Bien «fourneau» en effet son camarade, le boulanger proprement dit.

Plus grand, plus trapu, le muscle chez ce dernier supplée à l'intelligence et au goût. C'est à la vigueur de ses biceps qu'ils demande son existence. Voyez ses mains énormes, elles manient la pelle, la lavette et brossent la pâte longtemps et dur.

Pains de ménage, pains de munition, au besoin pains de siège, voilà ce qu'il produit.

Dans la journée, de trois à cinq heures il fait son levain, puis la nuit, de neuf à six heures, ses quatre fournées réglementaires: le reste du temps il dort et quelquefois manifeste au Tivoli-Vauxhall... lorsque son camarade le Viennois l'y conduit.

C'est ce dernier, en effet, qui est à la tête de la boulange et la mène. Mais il est mené lui-même par d'autres.

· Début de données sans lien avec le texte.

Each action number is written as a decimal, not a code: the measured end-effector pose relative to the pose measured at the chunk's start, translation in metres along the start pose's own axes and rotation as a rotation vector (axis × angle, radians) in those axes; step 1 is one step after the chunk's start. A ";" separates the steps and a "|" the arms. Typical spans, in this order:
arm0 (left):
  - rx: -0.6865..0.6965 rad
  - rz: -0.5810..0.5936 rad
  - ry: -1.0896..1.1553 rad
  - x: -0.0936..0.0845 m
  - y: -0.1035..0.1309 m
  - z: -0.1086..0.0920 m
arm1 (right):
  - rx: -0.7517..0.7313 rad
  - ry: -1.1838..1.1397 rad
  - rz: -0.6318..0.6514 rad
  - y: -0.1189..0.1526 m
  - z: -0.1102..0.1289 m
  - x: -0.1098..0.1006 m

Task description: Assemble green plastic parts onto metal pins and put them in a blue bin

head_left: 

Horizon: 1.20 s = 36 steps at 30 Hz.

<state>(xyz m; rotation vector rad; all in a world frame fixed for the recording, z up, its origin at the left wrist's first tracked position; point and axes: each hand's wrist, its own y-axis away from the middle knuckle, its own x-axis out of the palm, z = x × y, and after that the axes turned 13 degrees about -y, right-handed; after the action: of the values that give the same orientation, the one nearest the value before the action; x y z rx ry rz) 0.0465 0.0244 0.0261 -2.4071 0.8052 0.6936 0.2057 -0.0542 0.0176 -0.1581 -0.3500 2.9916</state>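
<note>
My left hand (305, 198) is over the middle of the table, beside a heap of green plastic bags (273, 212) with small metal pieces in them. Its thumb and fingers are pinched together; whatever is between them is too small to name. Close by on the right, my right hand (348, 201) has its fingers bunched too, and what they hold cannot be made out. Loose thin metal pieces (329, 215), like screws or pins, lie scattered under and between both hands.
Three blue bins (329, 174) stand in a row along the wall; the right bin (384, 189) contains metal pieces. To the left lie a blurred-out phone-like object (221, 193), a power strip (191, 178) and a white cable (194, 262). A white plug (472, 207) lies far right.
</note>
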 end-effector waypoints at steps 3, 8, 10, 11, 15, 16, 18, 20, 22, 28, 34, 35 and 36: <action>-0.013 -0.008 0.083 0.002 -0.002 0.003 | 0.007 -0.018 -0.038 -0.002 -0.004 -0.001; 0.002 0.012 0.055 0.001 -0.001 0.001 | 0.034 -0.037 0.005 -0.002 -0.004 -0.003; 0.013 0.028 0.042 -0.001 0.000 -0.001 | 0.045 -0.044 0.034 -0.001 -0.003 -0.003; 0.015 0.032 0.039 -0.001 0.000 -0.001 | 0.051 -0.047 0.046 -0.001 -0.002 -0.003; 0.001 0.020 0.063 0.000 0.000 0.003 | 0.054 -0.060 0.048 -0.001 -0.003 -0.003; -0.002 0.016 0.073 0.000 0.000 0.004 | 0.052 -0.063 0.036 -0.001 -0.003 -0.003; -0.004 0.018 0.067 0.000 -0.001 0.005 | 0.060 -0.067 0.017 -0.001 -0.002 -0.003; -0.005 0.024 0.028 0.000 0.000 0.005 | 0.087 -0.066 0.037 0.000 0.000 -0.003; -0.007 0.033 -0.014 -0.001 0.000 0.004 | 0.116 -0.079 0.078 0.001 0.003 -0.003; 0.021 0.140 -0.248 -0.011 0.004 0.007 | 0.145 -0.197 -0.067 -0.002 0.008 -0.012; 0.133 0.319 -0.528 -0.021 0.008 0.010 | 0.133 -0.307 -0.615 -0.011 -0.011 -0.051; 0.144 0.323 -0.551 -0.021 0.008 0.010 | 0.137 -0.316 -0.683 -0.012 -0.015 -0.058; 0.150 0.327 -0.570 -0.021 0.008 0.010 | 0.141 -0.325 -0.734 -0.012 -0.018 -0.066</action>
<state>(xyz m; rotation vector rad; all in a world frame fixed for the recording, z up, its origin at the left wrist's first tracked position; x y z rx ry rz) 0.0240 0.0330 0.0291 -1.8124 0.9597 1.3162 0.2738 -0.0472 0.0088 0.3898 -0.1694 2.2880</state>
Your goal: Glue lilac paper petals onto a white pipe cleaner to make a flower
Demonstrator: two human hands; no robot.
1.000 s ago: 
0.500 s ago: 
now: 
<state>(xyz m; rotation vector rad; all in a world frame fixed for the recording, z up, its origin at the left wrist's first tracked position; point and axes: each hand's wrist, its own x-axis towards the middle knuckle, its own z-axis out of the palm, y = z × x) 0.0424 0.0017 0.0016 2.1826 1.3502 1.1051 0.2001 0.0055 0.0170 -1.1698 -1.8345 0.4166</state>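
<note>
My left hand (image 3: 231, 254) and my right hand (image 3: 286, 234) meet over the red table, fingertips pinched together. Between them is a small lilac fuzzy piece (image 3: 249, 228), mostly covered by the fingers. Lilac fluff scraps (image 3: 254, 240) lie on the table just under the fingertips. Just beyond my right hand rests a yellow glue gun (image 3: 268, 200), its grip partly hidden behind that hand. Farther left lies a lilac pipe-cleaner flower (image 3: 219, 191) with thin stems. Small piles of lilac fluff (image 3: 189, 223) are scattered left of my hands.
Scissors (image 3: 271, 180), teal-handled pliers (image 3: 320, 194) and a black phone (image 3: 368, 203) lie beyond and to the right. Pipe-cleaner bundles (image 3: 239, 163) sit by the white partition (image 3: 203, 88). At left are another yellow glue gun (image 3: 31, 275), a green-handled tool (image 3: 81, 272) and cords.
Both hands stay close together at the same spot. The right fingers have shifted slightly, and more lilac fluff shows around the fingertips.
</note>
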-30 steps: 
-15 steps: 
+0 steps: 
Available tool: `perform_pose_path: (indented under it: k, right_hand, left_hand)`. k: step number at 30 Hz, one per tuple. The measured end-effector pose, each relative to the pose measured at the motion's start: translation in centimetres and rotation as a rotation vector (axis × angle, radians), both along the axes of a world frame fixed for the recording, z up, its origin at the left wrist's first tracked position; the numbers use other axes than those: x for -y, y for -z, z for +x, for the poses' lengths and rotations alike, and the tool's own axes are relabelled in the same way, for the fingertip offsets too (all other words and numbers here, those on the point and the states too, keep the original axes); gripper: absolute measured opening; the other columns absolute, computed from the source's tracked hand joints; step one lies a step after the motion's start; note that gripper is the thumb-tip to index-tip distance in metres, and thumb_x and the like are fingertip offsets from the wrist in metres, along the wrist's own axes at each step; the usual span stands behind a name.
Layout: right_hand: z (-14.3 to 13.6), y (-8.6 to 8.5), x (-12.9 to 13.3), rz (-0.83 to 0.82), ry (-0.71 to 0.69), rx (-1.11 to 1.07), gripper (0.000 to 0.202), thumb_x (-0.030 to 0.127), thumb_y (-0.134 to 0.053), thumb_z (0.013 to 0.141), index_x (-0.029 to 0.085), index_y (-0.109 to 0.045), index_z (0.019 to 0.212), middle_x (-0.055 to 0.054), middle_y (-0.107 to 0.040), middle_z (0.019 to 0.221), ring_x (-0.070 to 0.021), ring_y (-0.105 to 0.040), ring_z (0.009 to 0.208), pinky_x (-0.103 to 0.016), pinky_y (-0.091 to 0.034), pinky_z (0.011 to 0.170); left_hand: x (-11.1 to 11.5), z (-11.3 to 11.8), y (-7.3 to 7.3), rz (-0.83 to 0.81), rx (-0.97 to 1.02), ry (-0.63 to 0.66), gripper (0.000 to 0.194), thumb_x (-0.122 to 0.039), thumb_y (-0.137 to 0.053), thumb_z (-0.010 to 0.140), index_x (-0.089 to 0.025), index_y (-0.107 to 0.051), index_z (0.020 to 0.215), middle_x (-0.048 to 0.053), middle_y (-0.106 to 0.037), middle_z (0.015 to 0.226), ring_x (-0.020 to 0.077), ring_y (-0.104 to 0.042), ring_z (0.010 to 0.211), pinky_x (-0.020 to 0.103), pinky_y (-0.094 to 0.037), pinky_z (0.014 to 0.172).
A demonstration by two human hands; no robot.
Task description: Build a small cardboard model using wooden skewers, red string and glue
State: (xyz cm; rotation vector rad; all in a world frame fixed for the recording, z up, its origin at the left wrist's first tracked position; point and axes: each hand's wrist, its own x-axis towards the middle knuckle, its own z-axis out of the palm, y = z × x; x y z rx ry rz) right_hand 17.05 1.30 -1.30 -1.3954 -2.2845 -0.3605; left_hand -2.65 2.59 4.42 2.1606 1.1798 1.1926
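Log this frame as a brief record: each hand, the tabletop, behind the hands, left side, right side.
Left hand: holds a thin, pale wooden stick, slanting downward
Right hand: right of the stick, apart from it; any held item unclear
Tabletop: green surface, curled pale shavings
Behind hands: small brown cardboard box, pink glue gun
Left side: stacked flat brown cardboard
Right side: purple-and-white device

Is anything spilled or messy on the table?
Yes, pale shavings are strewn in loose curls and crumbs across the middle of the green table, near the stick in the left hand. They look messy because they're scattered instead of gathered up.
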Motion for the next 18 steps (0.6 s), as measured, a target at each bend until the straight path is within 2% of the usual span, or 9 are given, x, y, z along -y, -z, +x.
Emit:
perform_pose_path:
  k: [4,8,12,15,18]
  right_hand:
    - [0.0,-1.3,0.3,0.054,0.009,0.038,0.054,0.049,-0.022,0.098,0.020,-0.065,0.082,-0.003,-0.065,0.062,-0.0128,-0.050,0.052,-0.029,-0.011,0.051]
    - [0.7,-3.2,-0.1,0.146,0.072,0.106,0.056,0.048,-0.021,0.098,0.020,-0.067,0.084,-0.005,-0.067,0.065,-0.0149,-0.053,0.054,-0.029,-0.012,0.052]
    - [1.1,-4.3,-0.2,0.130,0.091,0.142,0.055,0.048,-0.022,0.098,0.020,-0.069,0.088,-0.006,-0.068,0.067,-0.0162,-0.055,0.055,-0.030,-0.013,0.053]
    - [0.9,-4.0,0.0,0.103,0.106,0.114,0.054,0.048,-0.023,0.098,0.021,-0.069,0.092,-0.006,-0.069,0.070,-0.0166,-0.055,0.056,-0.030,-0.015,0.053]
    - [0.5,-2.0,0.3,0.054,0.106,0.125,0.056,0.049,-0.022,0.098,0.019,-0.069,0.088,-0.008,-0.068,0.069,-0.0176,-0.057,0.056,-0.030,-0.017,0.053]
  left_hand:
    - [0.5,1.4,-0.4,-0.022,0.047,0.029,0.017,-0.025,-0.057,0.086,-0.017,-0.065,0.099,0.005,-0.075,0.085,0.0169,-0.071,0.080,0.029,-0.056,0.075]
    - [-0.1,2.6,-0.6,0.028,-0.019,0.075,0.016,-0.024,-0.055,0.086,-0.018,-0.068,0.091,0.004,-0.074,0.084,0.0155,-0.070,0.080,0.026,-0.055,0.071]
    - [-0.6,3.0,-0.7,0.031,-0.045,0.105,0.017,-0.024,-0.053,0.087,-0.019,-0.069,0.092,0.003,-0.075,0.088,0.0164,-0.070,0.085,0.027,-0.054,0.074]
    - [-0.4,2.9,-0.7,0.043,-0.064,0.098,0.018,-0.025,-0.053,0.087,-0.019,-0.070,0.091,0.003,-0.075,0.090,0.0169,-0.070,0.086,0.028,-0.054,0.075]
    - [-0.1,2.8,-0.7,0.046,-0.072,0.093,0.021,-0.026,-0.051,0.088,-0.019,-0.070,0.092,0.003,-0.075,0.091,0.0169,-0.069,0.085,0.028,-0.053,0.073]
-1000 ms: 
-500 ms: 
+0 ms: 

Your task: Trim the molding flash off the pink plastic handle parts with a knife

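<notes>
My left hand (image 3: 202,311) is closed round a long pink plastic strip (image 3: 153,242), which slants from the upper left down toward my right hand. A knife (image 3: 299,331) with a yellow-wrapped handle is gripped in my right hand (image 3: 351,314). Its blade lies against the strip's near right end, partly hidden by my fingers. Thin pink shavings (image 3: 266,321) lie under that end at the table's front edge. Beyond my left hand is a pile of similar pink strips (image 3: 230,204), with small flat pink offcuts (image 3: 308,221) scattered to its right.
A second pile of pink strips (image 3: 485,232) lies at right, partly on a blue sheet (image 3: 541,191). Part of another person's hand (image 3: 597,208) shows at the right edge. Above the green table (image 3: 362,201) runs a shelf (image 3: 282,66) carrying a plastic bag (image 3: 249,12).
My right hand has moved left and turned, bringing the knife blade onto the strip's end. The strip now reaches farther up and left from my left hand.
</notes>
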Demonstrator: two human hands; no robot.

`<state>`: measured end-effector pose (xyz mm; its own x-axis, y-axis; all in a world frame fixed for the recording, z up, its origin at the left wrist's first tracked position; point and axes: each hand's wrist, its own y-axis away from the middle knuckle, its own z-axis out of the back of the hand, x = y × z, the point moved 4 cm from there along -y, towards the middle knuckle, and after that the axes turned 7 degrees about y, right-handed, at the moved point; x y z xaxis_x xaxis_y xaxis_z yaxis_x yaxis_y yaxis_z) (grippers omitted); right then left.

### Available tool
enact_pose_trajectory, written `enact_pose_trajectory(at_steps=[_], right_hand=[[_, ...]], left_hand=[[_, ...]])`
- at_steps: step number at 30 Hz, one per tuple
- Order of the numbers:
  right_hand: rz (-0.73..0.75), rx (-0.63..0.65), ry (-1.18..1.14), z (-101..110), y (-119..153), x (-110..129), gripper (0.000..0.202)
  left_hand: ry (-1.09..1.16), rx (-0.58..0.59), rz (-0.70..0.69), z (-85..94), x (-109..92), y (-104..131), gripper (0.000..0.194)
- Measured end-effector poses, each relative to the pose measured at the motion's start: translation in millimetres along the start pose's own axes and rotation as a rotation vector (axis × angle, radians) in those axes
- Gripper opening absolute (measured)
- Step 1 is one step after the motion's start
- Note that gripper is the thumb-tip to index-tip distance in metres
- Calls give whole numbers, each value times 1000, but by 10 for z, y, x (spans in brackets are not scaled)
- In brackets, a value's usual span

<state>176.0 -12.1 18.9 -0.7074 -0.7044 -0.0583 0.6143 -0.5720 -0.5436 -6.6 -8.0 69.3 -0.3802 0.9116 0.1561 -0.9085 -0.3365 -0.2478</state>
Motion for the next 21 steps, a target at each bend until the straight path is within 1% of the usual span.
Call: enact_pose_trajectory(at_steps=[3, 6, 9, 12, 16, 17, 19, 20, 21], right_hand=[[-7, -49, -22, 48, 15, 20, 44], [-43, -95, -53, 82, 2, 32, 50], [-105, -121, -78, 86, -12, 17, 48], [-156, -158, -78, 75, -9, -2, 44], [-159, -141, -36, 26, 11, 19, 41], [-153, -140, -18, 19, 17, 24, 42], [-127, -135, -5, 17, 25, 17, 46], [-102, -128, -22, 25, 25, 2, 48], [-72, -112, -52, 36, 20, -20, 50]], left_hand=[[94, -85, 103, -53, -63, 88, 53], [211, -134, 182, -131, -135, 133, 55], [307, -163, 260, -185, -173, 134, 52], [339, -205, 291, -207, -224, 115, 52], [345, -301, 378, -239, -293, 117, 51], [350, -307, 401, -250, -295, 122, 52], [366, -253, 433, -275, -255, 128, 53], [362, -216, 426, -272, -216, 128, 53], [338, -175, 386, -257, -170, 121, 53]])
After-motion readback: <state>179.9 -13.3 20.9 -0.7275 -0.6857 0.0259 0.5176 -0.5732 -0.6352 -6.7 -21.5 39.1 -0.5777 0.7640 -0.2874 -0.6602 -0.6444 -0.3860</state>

L'orateur, d'abord, que l'on rencontre partout, qui est le même partout, politicien de la foule qu'il pousse au désordre et à la grève, quitte à se sauver au moment du danger.

Cette fois cependant il a eu peu de succès: derrière lui, en effet, se dresse une ombre qu'on croyait morte et qu'on ne s'attendait guère à voir dans cette affaire, celle du compagnon.

Chez le marchand de vins, dans une boutique au fronton entouré d'emblèmes et de hiéroglyphes, le compagnon boulanger tient ses assises, là est son atelier figuré.

A l'heure où les anciennes corporations semblent renaître, le compagnon est peut-être l'homme de demain.

Voyez-le avec son air sérieux, à sa boutonnière pendent des rubans multicolores, sa cravate est ornée d'une équerre et il tient un bâton à la main.

Les boulangers font partie des trente-deux corps d'état établis en compagnonnage dans le but de se porter secours les uns aux autres et de s'entr'aider au travail dans toute l'étendue du pays.